Reporter Austin Murphy, our Basketball's Week writer, doesn't mean to bite the hand that used to feed him, but the newsletter he mails to his seven siblings does gum, nibble and maybe even gently gnaw at it. In The Slumgullion Fortnightly, named after Mother Murphy's casserole ("one part ground beef; five parts anything else"), he seeks to solidify family bonds by keeping everybody up to date on everybody else, and it inevitably touches on a few of the folks' foibles. Hence this disclaimer from Murphy: "My parents have occasionally filched a copy from my youngest sister, Amy. I can't be held accountable for what they read."
This is an article from the March 3, 1986 issue
The fact is that Murphy, 24, owes everything to his parents' generous genes. From Patricia, a former editor of the Reynoldsburg, Ohio Little Weekly, he got his writing talent. From Austin Jr., a onetime Colgate end and now a steel company president, he got his athleticism. Murph, who at 6'1" and 165 pounds gives up some five inches and 50 pounds to each of his three younger brothers, ruefully recalls that as a 12-year-old in the area finals of the punt, pass and kick competition, he was outthrown by a 9-year-old. But he survived that humiliation and put in two years as a Colgate jayvee wideout ("I think I averaged .16 of a reception per game"). After quitting football, he turned to rugby, and to writing for a campus newspaper, the Maroon.

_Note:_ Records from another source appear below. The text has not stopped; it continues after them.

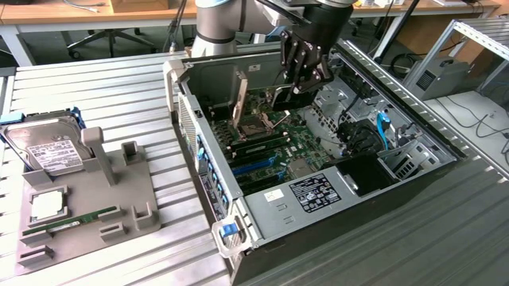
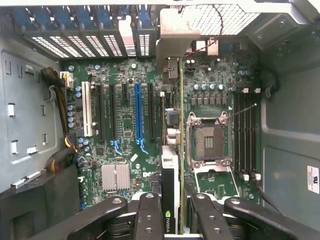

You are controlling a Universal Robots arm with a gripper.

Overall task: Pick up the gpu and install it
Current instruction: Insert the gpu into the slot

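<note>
One gripper [image 1: 306, 83], upper centre of the exterior view, clamps the gpu [image 1: 278, 100] upright inside the open case [image 1: 270, 210]; a hard drive [image 1: 49, 149] lies at the exterior view's left. Wrist view: the gpu [image 2: 170, 167] hangs between blue slot [image 2: 137, 115] and CPU socket [image 2: 208, 142].

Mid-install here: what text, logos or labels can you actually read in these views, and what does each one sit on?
"NVIDIA", next to a green logo: on the gpu gripped by the end effector.
"UL"-like mark: on the white sticker on the case's inner wall; its other print is unreadable.
Hard drive label: printed, too small to read.
Black-and-white case label: too small to read.
</note>
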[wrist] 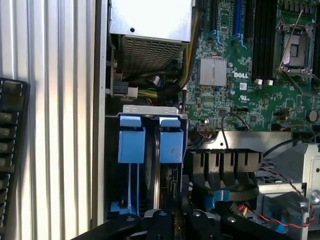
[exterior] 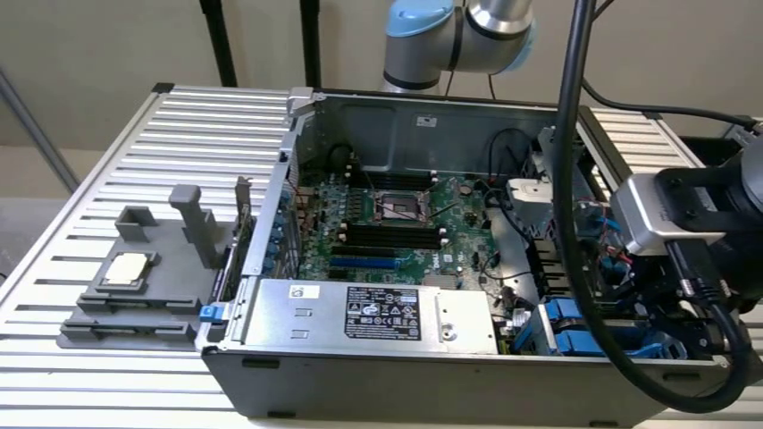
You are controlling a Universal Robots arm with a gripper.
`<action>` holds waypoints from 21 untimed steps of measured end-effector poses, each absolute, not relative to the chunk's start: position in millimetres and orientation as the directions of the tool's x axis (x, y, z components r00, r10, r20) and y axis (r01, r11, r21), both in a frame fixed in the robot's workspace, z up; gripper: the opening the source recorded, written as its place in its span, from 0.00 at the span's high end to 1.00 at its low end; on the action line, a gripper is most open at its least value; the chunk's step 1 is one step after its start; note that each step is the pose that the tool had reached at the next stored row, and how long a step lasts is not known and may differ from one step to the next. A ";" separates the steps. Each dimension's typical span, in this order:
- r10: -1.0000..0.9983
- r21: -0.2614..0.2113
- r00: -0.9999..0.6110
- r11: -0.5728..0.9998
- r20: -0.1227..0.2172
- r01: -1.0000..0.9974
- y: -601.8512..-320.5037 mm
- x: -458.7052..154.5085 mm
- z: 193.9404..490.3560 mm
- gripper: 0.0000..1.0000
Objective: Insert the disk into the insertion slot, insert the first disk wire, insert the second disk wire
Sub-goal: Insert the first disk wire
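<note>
A slatted metal table (exterior: 113, 156) carries the open computer case (exterior: 417, 386) and a grey fixture (exterior: 155, 308).

White lettering reading "DELL" stands on the green motherboard (wrist: 220, 102), just beside its silver heatsink (wrist: 212, 71). The black-and-white label (exterior: 383, 313) on the grey power-supply box (exterior: 277, 320) carries print too small to read.

Arm: silver-grey cylindrical arm joints (exterior: 501, 22), one with a light blue round cap (exterior: 417, 16).
Cable: thick black cable (exterior: 581, 134), smooth, looping low.
Wrist: pale grey box-shaped block (exterior: 649, 214) against a black housing (exterior: 730, 223).
Claw (wrist: 176, 225): black links, round pivot bolts (wrist: 160, 216).
</note>
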State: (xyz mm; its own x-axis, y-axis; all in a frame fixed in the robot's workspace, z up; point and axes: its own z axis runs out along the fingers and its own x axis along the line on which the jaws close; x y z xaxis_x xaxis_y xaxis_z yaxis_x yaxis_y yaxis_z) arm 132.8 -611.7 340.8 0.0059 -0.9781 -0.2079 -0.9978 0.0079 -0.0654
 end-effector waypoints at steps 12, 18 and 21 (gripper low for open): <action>-0.978 -0.069 -0.040 0.056 -0.207 -0.996 -611.0 130.8 340.2 0.84; -0.978 -0.075 -0.042 0.059 -0.206 -0.995 -610.0 130.1 339.3 0.84; -0.978 -0.078 -0.042 0.059 -0.204 -0.995 -609.3 130.1 338.7 0.84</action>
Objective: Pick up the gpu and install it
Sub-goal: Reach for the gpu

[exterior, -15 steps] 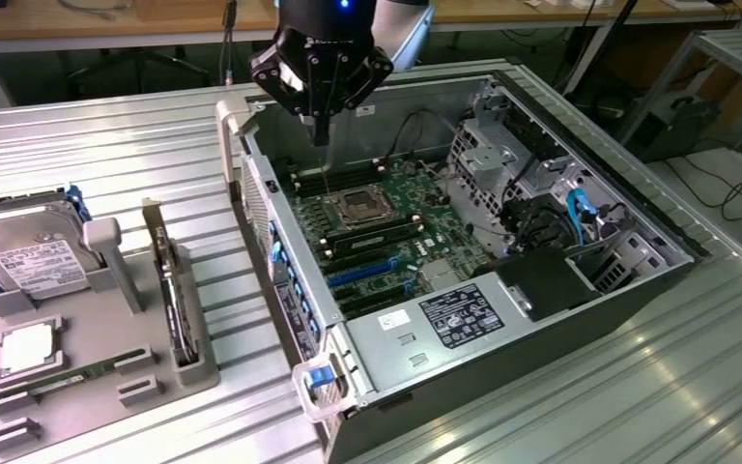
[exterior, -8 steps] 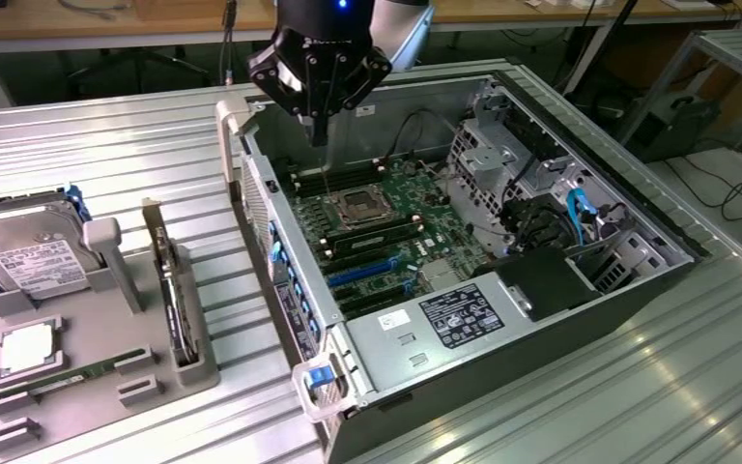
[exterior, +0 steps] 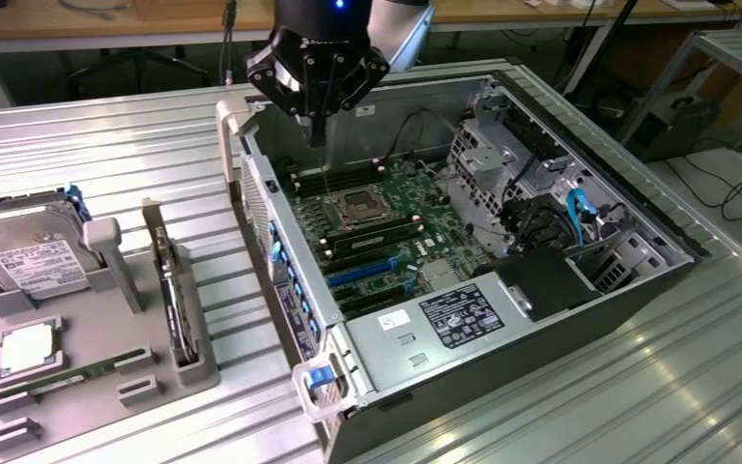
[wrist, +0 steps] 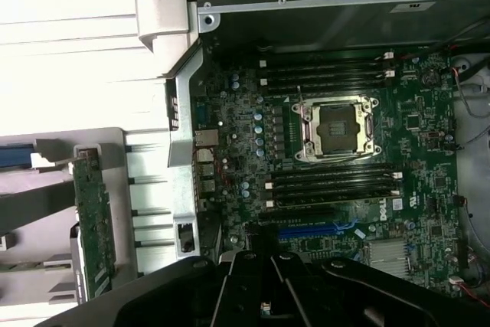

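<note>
One gpu (exterior: 173, 290) is what we see, standing on its long edge in a slot of the grey holder (exterior: 100, 387). From the exterior view it looks like a thin dark card seen almost edge-on, with a pale upright piece at its far end (we cannot tell whether that is its bracket or part of the holder). From the wrist view it shows as a narrow green strip of board dotted with tiny parts; we cannot make out a fan.

The hard drive (exterior: 30, 256) with its white label lies in the same holder, further to the exterior view's left. The holder sits on a ribbed metal table (exterior: 100, 145), just beside the open case (exterior: 629, 222).

Inside the case lies the green motherboard (exterior: 390, 227) with its square socket (exterior: 358, 205) bare.

The gripper (exterior: 317, 138) hangs over the case, above the motherboard near the socket, well apart from the gpu. Its fingers are pressed together and pinch nothing.
</note>
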You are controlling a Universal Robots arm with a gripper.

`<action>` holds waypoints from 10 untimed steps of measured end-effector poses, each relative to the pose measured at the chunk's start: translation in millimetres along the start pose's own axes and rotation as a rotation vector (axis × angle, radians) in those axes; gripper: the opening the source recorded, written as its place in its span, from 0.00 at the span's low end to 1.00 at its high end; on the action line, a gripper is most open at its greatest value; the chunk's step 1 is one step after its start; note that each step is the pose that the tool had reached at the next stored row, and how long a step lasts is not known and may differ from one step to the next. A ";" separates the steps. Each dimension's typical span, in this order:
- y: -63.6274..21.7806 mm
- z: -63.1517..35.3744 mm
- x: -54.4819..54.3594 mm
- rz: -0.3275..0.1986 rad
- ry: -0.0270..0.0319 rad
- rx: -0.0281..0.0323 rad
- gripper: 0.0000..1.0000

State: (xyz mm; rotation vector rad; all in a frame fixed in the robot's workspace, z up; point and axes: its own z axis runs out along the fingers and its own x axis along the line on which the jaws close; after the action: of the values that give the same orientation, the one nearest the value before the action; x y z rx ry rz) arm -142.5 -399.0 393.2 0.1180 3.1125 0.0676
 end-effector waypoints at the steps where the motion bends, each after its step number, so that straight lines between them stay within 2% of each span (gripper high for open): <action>1: 0.0 0.0 0.4 0.000 0.0000 0.0000 0.11; 10: -0.3 0.0 3.4 0.000 0.0000 -0.0001 0.11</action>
State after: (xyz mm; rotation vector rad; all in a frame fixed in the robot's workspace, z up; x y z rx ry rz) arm -145.9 -399.0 393.2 0.1180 3.1125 0.0677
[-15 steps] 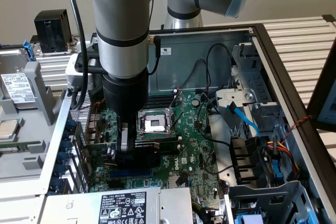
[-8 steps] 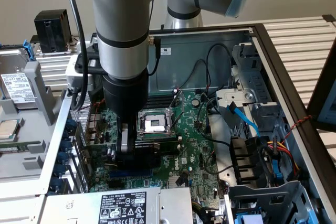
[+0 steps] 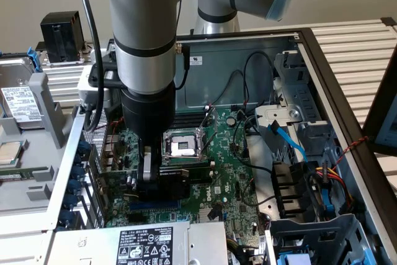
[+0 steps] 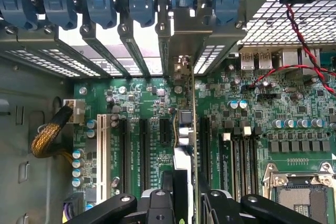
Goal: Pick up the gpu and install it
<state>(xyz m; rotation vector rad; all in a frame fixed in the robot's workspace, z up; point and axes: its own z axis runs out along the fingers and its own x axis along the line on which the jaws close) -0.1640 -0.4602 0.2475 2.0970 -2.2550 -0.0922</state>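
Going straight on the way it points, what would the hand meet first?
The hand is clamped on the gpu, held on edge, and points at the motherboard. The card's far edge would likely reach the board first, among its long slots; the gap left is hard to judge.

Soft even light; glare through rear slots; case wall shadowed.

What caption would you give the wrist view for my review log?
Gripper holds the gpu on edge at the expansion slots of the motherboard inside the open case.
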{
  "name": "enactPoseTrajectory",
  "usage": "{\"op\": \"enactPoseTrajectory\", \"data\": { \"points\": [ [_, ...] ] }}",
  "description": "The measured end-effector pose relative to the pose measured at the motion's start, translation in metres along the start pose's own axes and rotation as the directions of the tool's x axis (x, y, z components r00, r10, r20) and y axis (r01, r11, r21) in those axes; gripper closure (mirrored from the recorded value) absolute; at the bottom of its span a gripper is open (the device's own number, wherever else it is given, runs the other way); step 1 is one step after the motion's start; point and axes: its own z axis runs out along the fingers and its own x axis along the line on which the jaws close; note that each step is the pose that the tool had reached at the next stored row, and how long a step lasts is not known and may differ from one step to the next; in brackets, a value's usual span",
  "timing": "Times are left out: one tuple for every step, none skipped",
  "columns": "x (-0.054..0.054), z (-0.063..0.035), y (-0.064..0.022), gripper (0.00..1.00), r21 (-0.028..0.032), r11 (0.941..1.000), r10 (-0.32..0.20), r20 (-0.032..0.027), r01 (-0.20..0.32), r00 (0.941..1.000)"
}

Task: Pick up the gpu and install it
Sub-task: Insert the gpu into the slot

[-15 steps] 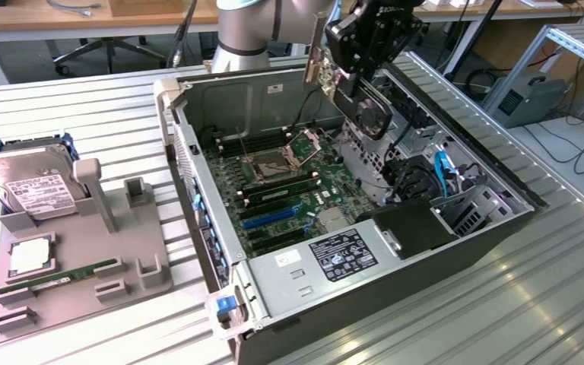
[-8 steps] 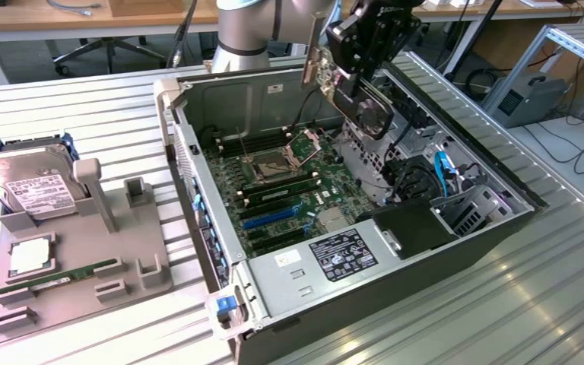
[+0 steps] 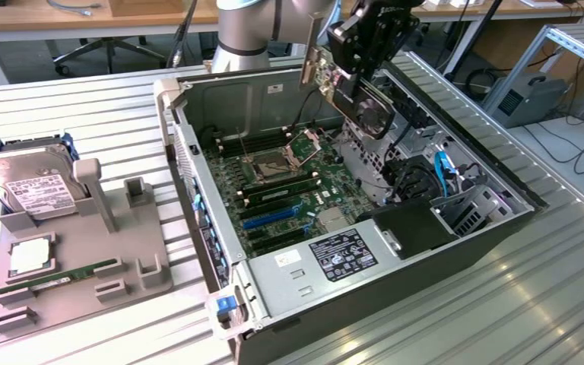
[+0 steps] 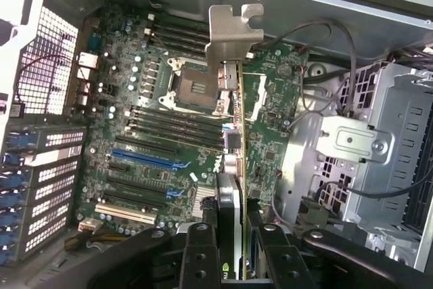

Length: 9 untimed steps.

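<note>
- The claw (image 4: 233,252) is clamped on the gpu (image 4: 230,197). A finger presses on each face, and the card sits edge-on between them.
- In the exterior view the claw (image 3: 356,74) holds the gpu (image 3: 370,108) in the air over the far part of the open computer case (image 3: 373,293). It is clear of the boards below, and the black fan face looks tilted rather than level.
- The card's long axis runs out from between the fingers to the silver bracket (image 4: 233,35) at its far end. That end is on the exterior view's left of the claw.
- The motherboard (image 4: 155,133) lies flat directly beneath the claw. The empty CPU socket (image 4: 193,86) shows just beside the card's edge, near the bracket end.
- The blue slot (image 4: 145,157) and the other long slots are below the claw and off to one side of the card, towards the case's vented rear wall (image 4: 47,160). My reading is that the card's edge is not yet over any of them.
- The metal drive cage (image 4: 358,143) and loose cables crowd the opposite side of the claw. I judge the room tight there and freer towards the slots.
- Well away from the claw, on the exterior view's left, a grey fixture (image 3: 89,293) on the slatted table (image 3: 546,304) holds a hard drive (image 3: 33,186) and a RAM stick (image 3: 58,275).
</note>
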Motion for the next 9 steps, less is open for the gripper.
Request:
{"op": "enactPoseTrajectory", "data": {
  "points": [
    [0.0, 0.0, 0.0, 0.73, 0.0, 1.0, -0.004, -0.0001, 0.004, 1.0],
    [0.0, 0.0, 0.0, 0.73, -0.0001, 1.0, -0.007, -0.0002, 0.007, 1.0],
    [0.0, 0.0, 0.0, 0.73, -0.0002, 1.0, -0.01, -0.0003, 0.01, 1.0],
    [0.0, 0.0, 0.0, 0.73, -0.0002, 0.9999, -0.013, -0.0004, 0.013, 0.9999],
    [0.0, 0.0, 0.0, 0.73, -0.0002, 0.9999, -0.017, -0.0005, 0.017, 0.9999],
    [0.0, 0.0, 0.0, 0.73, -0.0003, 0.9998, -0.02, -0.0006, 0.02, 0.9998],
    [0.0, 0.0, 0.0, 0.73, -0.0004, 0.9997, -0.023, -0.0006, 0.023, 0.9997],
    [0.0, 0.0, 0.0, 0.73, -0.0004, 0.9996, -0.028, -0.0008, 0.028, 0.9996],
    [0.0, 0.0, 0.0, 0.73, -0.0005, 0.9994, -0.033, -0.0009, 0.033, 0.9994]
  ]
}}
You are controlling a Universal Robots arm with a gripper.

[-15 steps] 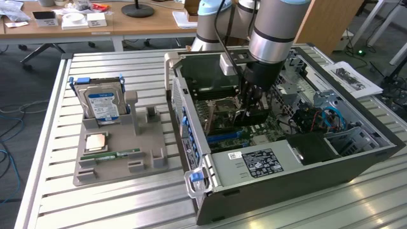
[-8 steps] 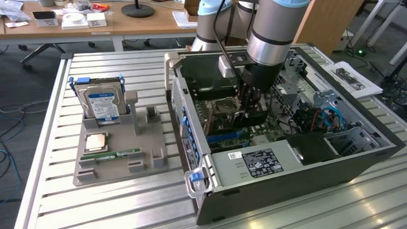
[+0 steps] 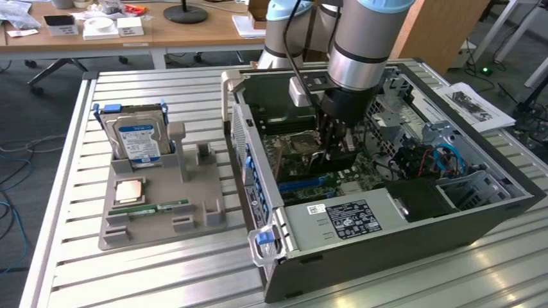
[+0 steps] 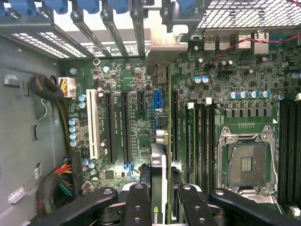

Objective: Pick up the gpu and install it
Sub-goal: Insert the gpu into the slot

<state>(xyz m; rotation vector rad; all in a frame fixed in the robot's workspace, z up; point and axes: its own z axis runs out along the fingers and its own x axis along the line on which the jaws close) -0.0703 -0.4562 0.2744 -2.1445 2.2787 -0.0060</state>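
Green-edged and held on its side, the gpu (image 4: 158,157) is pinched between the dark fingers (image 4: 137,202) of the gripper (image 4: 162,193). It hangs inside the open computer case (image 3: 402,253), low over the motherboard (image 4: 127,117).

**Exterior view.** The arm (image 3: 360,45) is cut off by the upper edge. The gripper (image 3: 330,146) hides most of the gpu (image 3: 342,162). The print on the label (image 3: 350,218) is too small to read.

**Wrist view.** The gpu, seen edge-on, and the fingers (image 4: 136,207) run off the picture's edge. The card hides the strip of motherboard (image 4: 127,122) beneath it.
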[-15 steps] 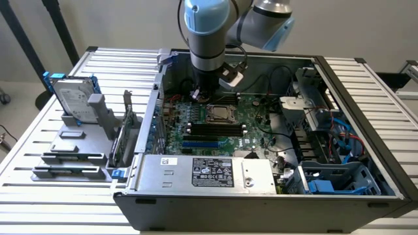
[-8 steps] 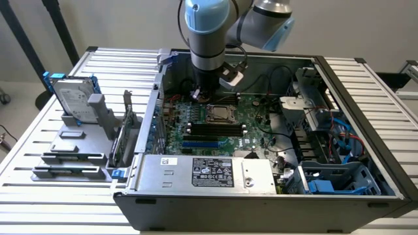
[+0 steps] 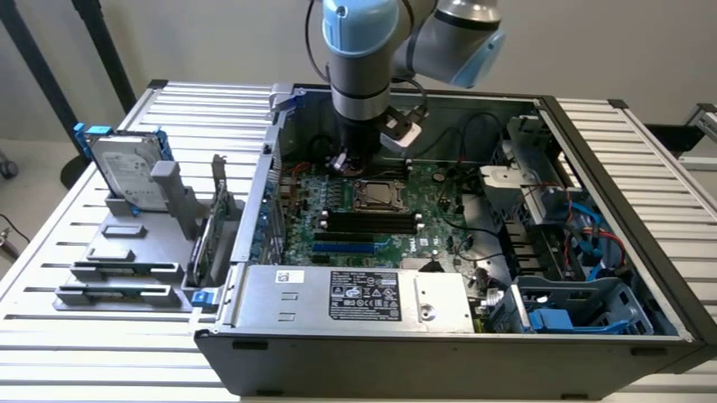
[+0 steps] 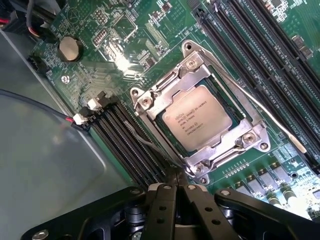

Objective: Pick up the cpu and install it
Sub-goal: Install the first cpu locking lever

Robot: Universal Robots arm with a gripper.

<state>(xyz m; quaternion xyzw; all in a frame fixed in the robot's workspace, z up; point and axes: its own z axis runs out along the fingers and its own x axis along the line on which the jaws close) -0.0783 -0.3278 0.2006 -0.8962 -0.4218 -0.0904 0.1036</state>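
Note:
The cpu (image 4: 196,117), a small square chip with a shiny silver top and printed text, lies flat in the metal socket frame (image 4: 250,137) on the green motherboard; in the exterior view the cpu (image 3: 378,195) shows in the middle of the open computer case. My gripper (image 4: 176,179) is shut with its black fingers pressed together and nothing between them. Its tips are just off the socket frame's edge, beside the cpu. In the exterior view my gripper (image 3: 345,162) hangs low inside the case, just behind the socket.
Black memory slots (image 3: 370,222) run beside the socket. A power supply (image 3: 353,294) fills the case front, and a drive cage with blue cables (image 3: 572,306) is at the exterior view's right. Outside the case, at the exterior view's left, a hard drive (image 3: 126,172) stands on grey holder blocks (image 3: 123,252).

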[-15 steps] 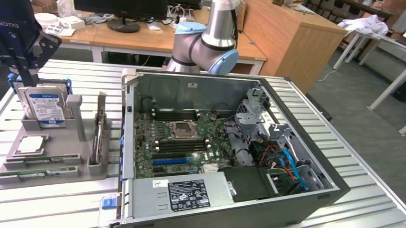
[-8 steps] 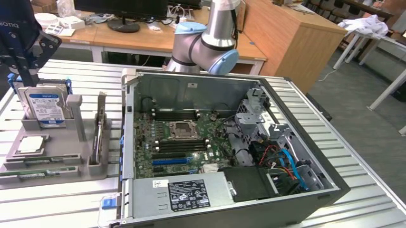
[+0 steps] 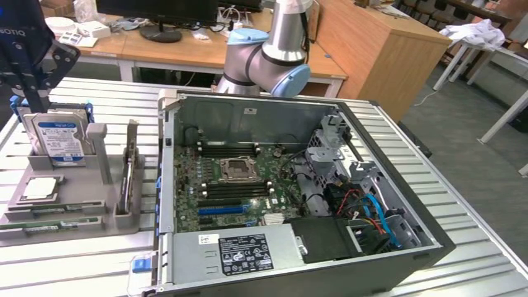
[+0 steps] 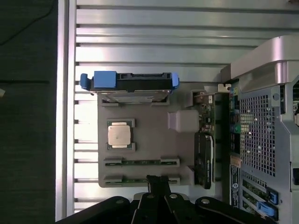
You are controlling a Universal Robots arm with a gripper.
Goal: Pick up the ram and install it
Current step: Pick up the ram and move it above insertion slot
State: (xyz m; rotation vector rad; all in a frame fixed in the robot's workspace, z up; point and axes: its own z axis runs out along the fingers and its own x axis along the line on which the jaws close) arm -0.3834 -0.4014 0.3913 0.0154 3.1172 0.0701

Murphy made a brief stop in Langhorne, Pa. as a Nautilus instructor and sportswriter for the Bucks County Courier Times, then endured two months of unemployment at his parents' Chicago home. There, "in response to an ingrained need to keep a paddle wheel in the finger bowl of his [Murphy's] creative juices," Murphy published the Slumgullion Fortnightly for the first time. "Rather than bore the reader with piddling minutiae," the SF vowed, "it will concentrate on significant news and/or entertaining asides—then move on to its next victim." The 25 subsequent editions have not failed to amuse and embarrass.
While in Chicago, Murphy also sent a story to SI about his father's fanatical attachment to Austin's brother Mark, who is now a promising offensive lineman at Boston College. The piece, which was later published, earned him an interview with chief of reporters Jane Bachman Wulf, at which Austin appeared in the sort of wraparound sunglasses Jim McMahon would later make famous. Murphy's references stood by him, and we hired him away from the Batavia, Ill. Chronicle two years ago.
Since then, Murphy has written on everything from crossword championships to mascot camps and, just before getting involved in our basketball coverage, changed his byline from J. Austin to Austin. "I've admitted what my high school jayvee basketball teammates discovered long ago," says Murphy. "I have no J."